Communities Secretary Robert Jenrick said that hospitals would receive new stocks of protective equipment by Sunday afternoon. The government has also ordered thousands of ventilators and has struck a deal with private hospitals to use thousands of beds and 20,000 medical staff to treat coronavirus patients.
Iran's supreme leader refused US assistance Sunday to fight the virus, citing an unfounded conspiracy theory that it could be made by America. Ayatollah Ali Khamenei's comments came as Iran faces crushing U.S. sanctions over its nuclear actions. Iran says it has 1,685 deaths and 21,638 confirmed cases of the virus — a toll that experts from the World Health Organisation say is almost certainly under-reported.
Worldwide, more than 316,000 people have been infected and nearly 13,600 have died, according to Johns Hopkins University. About 150 countries now have confirmed cases, and deaths have been reported in more than 30 American states.
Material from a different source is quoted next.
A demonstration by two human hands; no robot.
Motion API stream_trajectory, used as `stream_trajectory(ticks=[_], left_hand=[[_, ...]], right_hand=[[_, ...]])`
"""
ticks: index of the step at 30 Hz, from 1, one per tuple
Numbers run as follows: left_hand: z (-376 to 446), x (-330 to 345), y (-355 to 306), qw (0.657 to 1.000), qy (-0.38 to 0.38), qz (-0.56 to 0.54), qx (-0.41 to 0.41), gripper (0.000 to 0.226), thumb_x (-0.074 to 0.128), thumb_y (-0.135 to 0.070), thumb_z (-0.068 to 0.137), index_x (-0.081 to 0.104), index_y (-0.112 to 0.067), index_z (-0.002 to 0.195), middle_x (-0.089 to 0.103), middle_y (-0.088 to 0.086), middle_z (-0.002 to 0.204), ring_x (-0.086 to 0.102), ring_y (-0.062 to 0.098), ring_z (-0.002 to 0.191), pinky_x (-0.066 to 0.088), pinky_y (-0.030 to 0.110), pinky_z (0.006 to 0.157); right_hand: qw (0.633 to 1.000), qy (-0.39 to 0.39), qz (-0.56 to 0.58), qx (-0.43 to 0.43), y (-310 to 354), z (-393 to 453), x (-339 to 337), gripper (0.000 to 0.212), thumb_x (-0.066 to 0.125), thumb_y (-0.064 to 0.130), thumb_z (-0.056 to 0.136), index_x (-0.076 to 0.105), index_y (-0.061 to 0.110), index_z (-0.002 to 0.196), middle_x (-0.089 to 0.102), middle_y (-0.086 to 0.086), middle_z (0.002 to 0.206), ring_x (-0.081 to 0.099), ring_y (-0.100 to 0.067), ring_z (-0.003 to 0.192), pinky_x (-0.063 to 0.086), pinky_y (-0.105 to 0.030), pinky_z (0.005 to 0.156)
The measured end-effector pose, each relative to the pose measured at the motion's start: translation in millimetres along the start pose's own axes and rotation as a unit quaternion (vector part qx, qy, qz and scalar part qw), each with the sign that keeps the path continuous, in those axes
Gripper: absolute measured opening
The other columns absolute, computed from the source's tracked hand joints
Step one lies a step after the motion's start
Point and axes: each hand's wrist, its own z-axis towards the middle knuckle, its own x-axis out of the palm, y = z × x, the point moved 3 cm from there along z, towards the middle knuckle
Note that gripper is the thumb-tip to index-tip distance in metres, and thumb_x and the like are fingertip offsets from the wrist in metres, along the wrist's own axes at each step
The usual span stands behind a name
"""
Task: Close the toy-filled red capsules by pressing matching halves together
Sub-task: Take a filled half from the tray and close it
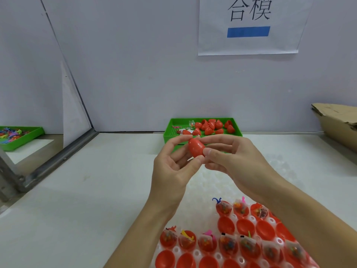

For most people, the new coronavirus causes only mild or moderate symptoms, such as fever or coughing. For some, especially older adults and people with existing health problems, it can cause more severe illness, including pneumonia. Some 93,800 people have recovered, mostly in China.
The Chinese city of Wuhan — where the global pandemic was first detected and the first city to be locked down — went a fourth consecutive day on Sunday without reporting any new or suspected cases. Wuhan must go 14 straight days without a new case in order for draconian travel restrictions to be lifted, but a special train brought in more than 1,000 car factory employees for the first time since the outbreak.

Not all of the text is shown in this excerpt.